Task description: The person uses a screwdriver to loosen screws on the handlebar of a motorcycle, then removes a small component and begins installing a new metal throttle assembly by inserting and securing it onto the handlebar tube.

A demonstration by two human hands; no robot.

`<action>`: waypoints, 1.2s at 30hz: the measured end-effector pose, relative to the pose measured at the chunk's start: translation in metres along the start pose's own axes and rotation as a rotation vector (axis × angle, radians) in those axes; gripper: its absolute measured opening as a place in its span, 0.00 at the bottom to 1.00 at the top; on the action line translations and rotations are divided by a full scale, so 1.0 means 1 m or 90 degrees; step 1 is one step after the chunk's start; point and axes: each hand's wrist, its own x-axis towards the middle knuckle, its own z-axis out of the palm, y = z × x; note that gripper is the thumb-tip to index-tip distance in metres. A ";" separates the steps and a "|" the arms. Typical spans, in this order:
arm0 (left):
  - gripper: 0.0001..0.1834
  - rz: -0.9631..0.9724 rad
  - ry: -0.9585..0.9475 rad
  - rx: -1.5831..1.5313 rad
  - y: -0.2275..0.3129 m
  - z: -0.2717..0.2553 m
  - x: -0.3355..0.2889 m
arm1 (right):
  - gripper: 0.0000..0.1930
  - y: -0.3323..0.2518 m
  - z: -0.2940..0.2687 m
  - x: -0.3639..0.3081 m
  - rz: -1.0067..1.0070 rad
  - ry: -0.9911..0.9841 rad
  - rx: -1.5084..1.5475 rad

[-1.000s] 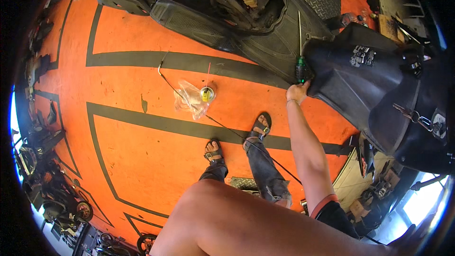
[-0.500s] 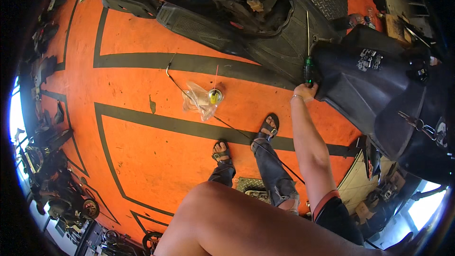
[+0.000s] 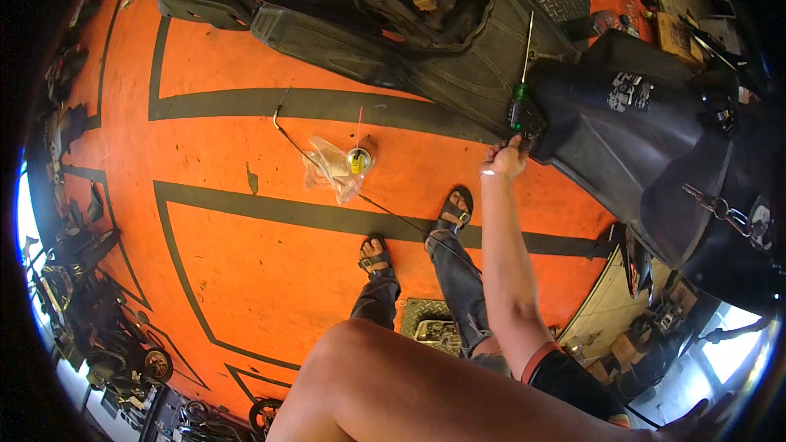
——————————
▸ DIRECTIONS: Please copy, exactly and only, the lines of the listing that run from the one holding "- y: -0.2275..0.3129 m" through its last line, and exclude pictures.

▸ RESPONSE AREA:
  - y: -0.2275..0.3129 m
  - z: -0.2717..0.2553 m
  - x: -0.3355..0.2889 m
arm1 (right):
  - gripper: 0.0000..0.1930
  - y: -0.3323..0.2518 m
  - z: -0.2940..0.2687 m
  - x: -0.3639..0.3081 m
  - rz: -1.0067..1.0070 rad
  - ry: -0.9911..0.9841 rad
  - rx: -1.5084..1.5475 rad

[-1.000s] 
[-0.500s] 
[+0.000s] 

Output for the exercise is now complete.